*AIM OF THE EXERCISE*: Look through the data below for the line with "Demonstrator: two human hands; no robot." and the line with "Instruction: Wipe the", then transcribe exactly from the first through the second, leaving out all pictures.

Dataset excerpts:
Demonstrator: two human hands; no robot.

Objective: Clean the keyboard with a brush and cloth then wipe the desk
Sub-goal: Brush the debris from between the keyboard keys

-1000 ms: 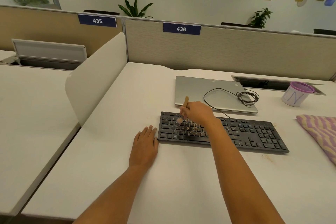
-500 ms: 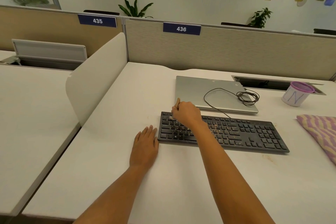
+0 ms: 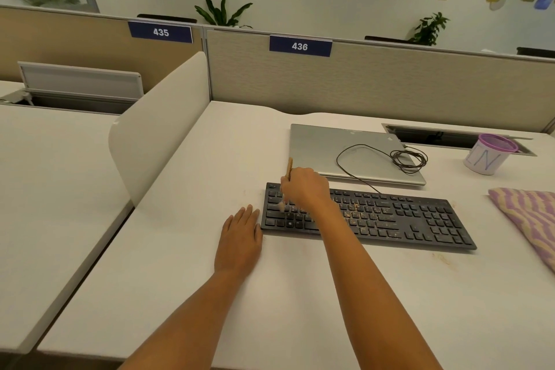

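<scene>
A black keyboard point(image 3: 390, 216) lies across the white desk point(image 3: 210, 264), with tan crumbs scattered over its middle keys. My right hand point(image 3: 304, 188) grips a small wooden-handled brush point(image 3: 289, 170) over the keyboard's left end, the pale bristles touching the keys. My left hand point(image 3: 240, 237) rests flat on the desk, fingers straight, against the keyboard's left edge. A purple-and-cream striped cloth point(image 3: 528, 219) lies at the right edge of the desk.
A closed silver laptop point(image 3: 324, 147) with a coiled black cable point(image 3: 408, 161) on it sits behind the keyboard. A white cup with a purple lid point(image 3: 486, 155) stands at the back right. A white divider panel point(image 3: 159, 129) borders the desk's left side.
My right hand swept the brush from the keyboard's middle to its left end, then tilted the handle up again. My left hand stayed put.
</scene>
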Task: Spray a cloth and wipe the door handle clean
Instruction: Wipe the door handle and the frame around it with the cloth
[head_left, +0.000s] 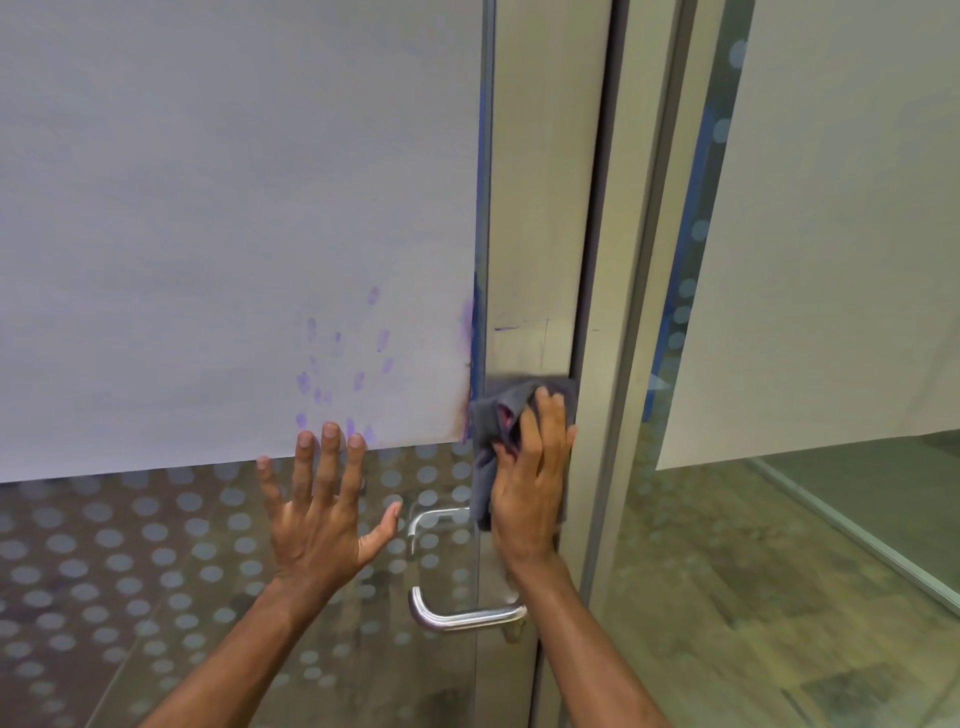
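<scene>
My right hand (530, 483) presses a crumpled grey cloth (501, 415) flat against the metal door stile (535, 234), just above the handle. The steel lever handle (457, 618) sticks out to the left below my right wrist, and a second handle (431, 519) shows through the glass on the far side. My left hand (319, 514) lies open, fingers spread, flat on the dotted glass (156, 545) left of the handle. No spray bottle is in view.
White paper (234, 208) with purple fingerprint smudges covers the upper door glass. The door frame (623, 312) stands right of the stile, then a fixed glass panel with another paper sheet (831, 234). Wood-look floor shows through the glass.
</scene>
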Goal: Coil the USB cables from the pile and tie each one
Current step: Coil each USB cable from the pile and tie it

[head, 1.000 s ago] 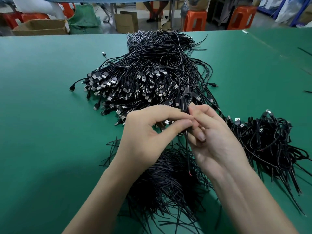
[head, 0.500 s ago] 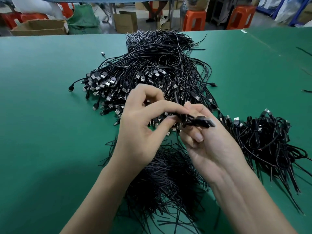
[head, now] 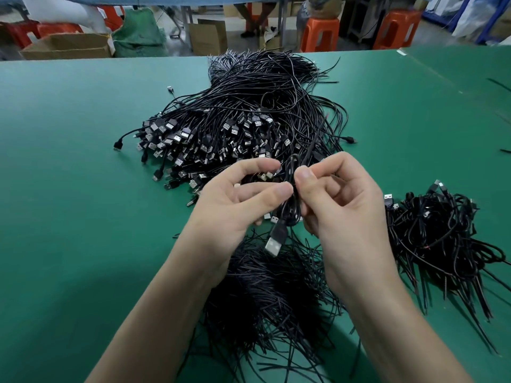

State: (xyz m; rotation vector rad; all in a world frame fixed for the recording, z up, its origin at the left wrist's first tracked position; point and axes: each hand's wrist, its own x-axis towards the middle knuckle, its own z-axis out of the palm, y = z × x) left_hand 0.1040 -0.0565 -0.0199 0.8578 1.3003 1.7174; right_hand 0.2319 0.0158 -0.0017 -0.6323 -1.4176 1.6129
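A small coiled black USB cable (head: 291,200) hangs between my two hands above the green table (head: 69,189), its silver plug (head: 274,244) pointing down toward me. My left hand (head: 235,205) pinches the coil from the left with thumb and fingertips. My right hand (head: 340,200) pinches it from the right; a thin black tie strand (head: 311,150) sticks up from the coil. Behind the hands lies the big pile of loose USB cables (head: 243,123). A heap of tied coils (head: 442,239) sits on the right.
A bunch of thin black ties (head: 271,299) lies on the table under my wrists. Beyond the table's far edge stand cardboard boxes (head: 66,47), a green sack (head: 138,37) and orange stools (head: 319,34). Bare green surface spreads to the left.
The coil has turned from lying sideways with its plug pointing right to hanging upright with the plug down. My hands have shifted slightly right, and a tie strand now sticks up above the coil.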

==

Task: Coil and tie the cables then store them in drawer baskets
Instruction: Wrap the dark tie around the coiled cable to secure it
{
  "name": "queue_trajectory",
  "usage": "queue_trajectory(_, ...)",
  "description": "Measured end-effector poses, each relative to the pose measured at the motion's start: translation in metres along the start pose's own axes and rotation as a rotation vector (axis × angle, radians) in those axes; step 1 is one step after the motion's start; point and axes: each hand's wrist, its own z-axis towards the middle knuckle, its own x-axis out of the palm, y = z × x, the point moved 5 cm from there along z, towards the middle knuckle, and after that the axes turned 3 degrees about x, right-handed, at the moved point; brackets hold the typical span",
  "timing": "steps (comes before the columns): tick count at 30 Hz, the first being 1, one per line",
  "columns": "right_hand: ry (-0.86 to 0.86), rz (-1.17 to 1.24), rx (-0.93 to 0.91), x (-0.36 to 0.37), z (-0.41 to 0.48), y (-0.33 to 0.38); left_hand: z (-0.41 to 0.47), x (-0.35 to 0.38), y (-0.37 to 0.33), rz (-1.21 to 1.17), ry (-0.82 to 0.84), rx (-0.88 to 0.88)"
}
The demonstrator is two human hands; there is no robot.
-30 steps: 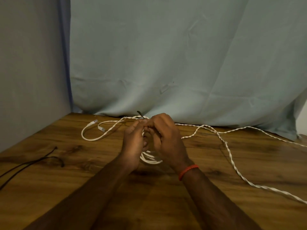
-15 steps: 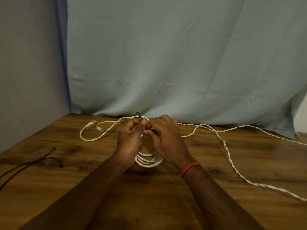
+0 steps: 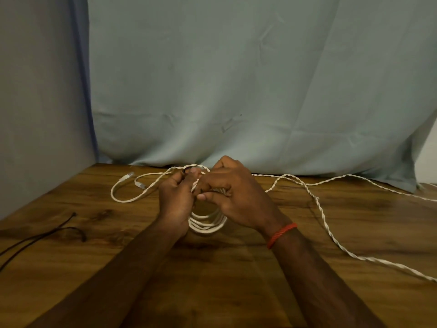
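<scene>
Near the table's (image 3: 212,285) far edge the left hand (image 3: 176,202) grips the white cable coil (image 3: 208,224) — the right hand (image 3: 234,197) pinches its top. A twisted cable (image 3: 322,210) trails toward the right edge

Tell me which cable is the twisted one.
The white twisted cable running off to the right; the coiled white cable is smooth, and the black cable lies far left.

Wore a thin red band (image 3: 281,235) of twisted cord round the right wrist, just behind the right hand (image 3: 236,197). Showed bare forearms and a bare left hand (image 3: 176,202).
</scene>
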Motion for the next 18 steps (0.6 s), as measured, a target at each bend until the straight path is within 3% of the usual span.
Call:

*ANSWER SPACE*:
Demonstrator: two human hands; no robot.

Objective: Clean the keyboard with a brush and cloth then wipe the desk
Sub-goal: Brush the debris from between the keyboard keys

-1000 ms: 
-500 ms: 
+0 ms: 

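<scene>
A black keyboard point(image 3: 390, 216) lies across the white desk point(image 3: 210, 264), with tan crumbs scattered over its middle keys. My right hand point(image 3: 304, 188) grips a small wooden-handled brush point(image 3: 289, 170) over the keyboard's left end, the pale bristles touching the keys. My left hand point(image 3: 240, 237) rests flat on the desk, fingers straight, against the keyboard's left edge. A purple-and-cream striped cloth point(image 3: 528, 219) lies at the right edge of the desk.
A closed silver laptop point(image 3: 324, 147) with a coiled black cable point(image 3: 408, 161) on it sits behind the keyboard. A white cup with a purple lid point(image 3: 486, 155) stands at the back right. A white divider panel point(image 3: 159, 129) borders the desk's left side.
My right hand swept the brush from the keyboard's middle to its left end, then tilted the handle up again. My left hand stayed put.
</scene>
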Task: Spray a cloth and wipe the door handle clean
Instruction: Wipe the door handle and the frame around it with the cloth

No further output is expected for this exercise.